What the exercise asks
Needed from the data below: every line from the one with "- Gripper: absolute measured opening" up to and including the one with "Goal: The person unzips", repeated exactly and with nothing else.

:: Task material ::

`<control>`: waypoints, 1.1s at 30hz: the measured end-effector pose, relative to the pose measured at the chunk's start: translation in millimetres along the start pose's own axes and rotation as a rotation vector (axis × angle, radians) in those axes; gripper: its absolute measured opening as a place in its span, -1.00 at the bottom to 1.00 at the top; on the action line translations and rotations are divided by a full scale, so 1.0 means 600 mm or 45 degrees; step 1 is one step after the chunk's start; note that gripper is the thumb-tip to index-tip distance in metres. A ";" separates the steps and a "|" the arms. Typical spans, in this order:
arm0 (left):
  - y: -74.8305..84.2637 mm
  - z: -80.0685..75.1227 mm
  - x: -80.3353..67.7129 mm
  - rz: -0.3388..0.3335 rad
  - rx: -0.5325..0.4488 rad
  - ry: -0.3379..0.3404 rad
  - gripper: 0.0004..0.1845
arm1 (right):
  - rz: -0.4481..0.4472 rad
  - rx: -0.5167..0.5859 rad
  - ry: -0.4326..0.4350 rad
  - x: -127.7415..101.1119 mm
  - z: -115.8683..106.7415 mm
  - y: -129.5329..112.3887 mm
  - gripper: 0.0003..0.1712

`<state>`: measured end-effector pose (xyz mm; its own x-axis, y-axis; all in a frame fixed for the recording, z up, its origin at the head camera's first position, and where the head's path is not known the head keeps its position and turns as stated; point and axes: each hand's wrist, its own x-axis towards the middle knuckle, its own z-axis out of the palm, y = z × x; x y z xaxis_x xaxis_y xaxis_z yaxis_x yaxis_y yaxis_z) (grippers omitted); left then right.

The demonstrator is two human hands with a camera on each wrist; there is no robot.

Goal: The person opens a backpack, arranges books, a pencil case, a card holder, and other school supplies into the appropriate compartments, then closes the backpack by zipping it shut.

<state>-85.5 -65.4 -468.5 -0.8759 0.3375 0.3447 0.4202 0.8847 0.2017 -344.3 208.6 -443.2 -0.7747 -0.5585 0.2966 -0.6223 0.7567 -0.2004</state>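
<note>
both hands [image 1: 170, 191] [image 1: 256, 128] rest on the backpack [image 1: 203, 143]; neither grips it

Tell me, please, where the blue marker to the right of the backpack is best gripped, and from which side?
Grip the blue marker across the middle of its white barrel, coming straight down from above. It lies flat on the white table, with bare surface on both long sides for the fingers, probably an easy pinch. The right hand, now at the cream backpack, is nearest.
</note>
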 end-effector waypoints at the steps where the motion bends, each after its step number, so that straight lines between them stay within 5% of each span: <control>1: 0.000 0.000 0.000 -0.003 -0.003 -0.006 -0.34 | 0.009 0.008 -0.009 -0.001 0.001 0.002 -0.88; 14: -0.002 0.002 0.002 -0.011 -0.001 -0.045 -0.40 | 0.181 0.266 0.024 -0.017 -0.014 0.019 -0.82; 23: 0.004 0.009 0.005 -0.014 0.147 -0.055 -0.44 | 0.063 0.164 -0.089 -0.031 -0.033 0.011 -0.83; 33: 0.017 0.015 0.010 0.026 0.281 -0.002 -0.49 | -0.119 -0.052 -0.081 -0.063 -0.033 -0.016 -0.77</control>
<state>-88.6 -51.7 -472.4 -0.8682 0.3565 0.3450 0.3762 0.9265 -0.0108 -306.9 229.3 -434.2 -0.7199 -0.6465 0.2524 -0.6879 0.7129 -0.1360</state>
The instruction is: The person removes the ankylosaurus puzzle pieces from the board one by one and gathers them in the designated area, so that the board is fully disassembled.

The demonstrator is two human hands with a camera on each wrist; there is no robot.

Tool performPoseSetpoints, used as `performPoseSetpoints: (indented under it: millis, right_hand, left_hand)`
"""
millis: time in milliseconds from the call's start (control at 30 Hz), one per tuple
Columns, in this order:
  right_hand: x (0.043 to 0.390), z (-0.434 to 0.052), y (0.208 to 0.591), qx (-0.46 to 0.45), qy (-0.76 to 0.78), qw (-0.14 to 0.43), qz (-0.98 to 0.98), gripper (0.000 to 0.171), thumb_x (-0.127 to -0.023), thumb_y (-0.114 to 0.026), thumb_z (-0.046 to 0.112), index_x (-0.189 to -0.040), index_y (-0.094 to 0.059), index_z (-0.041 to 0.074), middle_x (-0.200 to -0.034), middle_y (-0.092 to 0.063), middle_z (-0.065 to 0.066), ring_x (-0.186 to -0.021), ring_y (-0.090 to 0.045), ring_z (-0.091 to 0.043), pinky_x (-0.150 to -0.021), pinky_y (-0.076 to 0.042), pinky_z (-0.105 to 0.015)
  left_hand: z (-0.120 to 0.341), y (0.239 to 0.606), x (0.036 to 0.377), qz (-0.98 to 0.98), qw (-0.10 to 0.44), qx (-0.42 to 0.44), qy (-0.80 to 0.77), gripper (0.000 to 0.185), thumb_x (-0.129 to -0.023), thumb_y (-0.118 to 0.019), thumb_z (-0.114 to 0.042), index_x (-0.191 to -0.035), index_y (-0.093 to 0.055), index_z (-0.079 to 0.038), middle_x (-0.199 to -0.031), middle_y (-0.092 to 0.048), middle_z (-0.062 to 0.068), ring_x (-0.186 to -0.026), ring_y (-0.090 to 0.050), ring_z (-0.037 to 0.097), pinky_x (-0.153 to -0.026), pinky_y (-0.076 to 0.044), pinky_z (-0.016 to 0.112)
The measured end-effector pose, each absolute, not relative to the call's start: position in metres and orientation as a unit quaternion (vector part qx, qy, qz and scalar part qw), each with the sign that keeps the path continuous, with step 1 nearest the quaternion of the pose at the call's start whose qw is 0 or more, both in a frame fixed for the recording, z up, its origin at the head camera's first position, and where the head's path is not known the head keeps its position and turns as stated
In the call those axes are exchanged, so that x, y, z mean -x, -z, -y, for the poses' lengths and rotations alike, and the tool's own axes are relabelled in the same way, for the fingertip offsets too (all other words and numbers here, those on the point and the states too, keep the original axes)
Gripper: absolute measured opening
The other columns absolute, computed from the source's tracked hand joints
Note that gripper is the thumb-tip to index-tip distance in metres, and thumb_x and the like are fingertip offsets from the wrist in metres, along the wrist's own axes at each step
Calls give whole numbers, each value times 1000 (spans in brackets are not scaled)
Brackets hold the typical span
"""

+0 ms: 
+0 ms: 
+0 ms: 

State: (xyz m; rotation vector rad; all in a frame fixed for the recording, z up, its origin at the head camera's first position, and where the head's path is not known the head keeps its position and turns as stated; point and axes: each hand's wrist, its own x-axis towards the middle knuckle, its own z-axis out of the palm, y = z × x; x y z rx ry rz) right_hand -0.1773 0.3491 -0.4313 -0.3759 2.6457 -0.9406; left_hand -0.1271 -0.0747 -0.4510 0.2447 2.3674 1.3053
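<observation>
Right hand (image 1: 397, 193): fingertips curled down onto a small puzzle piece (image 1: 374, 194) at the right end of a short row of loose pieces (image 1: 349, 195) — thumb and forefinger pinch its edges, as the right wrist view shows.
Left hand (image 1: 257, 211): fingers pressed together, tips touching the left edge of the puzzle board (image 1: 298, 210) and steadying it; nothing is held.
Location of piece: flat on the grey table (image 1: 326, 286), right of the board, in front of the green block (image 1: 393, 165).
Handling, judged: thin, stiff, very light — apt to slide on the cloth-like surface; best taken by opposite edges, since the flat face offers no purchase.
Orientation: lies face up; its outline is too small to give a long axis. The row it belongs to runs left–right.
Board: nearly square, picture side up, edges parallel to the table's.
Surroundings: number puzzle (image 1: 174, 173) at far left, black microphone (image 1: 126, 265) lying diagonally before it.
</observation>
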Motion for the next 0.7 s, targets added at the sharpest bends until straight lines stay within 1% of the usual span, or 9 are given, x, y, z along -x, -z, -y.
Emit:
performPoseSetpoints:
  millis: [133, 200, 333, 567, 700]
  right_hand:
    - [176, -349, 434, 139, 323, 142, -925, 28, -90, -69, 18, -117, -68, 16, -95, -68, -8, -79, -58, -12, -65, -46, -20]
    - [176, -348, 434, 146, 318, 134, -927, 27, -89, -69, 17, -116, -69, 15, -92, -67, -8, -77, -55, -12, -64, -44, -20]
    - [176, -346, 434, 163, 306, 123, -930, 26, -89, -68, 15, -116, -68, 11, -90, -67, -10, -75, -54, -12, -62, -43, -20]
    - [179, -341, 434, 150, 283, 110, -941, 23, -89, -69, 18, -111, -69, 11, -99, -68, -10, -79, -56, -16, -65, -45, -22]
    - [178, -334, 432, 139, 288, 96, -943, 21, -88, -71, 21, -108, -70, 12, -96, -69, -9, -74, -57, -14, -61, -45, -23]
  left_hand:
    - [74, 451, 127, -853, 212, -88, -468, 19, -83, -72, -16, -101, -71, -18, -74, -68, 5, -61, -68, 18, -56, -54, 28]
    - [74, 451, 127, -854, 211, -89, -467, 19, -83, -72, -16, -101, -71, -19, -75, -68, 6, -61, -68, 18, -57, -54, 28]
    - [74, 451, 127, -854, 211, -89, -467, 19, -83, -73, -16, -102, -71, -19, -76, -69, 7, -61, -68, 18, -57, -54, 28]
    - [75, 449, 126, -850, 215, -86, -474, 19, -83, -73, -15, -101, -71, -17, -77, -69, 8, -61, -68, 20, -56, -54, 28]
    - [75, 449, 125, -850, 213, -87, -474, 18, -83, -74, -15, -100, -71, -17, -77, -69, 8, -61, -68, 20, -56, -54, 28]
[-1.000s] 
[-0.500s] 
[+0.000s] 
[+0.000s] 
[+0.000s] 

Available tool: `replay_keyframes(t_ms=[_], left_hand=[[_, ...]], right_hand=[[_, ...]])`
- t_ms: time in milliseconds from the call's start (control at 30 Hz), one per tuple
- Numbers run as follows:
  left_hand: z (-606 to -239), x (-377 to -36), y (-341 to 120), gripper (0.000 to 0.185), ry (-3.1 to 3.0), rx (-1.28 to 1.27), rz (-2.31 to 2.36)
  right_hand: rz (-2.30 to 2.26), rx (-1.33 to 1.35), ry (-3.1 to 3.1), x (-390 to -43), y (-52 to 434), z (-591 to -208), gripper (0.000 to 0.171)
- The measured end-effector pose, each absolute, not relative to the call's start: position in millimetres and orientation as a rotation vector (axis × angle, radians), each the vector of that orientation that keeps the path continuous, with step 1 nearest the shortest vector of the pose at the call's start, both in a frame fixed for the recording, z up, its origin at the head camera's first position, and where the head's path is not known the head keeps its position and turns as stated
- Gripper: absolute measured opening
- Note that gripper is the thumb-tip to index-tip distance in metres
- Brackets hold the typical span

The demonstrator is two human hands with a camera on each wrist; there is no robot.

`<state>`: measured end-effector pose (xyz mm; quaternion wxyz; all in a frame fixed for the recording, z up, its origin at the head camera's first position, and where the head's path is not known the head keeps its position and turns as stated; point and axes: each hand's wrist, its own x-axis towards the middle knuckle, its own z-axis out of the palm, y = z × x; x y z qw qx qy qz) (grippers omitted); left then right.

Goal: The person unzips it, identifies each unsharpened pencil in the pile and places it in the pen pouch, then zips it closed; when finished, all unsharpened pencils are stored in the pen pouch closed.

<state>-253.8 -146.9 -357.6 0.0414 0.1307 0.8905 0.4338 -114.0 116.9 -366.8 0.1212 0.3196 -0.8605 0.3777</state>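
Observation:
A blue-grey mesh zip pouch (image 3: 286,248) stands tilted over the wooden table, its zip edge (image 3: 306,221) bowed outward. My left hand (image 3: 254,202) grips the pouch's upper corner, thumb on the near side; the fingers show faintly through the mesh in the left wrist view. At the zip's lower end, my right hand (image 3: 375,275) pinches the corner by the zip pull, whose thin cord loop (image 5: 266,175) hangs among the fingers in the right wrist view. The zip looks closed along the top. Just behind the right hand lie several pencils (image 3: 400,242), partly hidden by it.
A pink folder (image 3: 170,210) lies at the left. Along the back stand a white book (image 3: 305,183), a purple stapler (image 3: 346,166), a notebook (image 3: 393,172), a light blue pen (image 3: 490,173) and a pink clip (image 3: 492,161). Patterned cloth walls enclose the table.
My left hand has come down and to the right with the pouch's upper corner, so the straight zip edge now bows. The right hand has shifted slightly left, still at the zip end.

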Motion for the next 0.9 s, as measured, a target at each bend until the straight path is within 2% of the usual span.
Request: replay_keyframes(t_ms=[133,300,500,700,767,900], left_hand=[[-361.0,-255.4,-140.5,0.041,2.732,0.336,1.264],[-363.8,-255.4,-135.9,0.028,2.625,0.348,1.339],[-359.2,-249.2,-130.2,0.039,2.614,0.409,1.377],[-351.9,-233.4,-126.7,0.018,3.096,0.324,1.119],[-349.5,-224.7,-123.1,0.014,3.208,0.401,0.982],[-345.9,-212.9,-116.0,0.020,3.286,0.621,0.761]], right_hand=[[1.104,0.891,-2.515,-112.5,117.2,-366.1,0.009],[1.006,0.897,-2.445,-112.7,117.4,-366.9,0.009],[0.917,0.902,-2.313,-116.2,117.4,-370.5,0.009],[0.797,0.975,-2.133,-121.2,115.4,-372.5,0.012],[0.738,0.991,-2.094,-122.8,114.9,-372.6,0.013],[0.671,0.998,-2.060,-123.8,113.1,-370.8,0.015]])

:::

Written solution
- Gripper: absolute measured opening
- Note that gripper is the thumb-tip to index-tip distance in metres
- Brackets hold the typical span

The demonstrator is two human hands with a camera on each wrist; there is no robot.

`<state>`: measured end-effector pose (xyz mm; quaternion wxyz; all in a frame fixed for the recording, z up, its origin at the head camera's first position, and where the head's path is not known the head keeps its position and turns as stated; point and axes: each hand's wrist, its own x-axis towards the middle knuckle, its own z-axis out of the palm, y = z × x; x y z qw qx qy qz) (grippers omitted); left then right.

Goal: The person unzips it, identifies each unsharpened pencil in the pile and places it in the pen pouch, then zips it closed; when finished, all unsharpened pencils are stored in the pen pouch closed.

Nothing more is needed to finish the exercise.